Microservices - Continuation support

In this tutorial we will look closer into continuation support and how to implement it to a microservice in order to only import changed data into Sesam.

Objectives:

After you complete this tutorial you would have learned the following:

  1. How to implement continuation support in a Microservice

  2. How to implement continuation support in an input pipe

Prerequisites

Before starting on this lesson we expect a general understanding of inbound pipes in Sesam and we recommend that you do the tutorial Custom Data Source - The Microservice System as this tutorial is heavily based its results. We also recommend you read the section concerning Continuation support for Microservices in our documentation.

You should also acquire:
  • An account on DockerHub (free)

  • A Hubspot developer account (free)

  • An understanding on how to create Docker images

  • Coding experience (we use Python in this example, but any coding language works as long as you can translate to it from Python)

Important

  • Each API has different functionalities, and not every API supports query parameters to only access updated data.
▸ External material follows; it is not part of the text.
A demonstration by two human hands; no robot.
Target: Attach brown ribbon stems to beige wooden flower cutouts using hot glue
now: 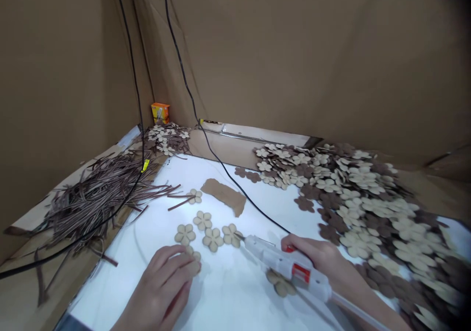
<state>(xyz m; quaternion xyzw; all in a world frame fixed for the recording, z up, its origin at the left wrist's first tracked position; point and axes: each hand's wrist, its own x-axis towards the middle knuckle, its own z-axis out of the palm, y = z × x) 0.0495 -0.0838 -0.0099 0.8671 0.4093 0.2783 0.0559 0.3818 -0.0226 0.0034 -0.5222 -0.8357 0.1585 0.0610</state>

It’s important to thoroughly read the API’s documentation in order to set the correct query parameter as you since parameter.

Use-case

In addition to importing contacts (see the tutorial Custom Data Source - The Microservice System) the company realizes that importing every contacts every time seems redundant.

The company would like you to add logic to make sure that only contacts that have been updated since the last time Sesam imported data are included in the new batch. This will save both time and money for the company in the long run.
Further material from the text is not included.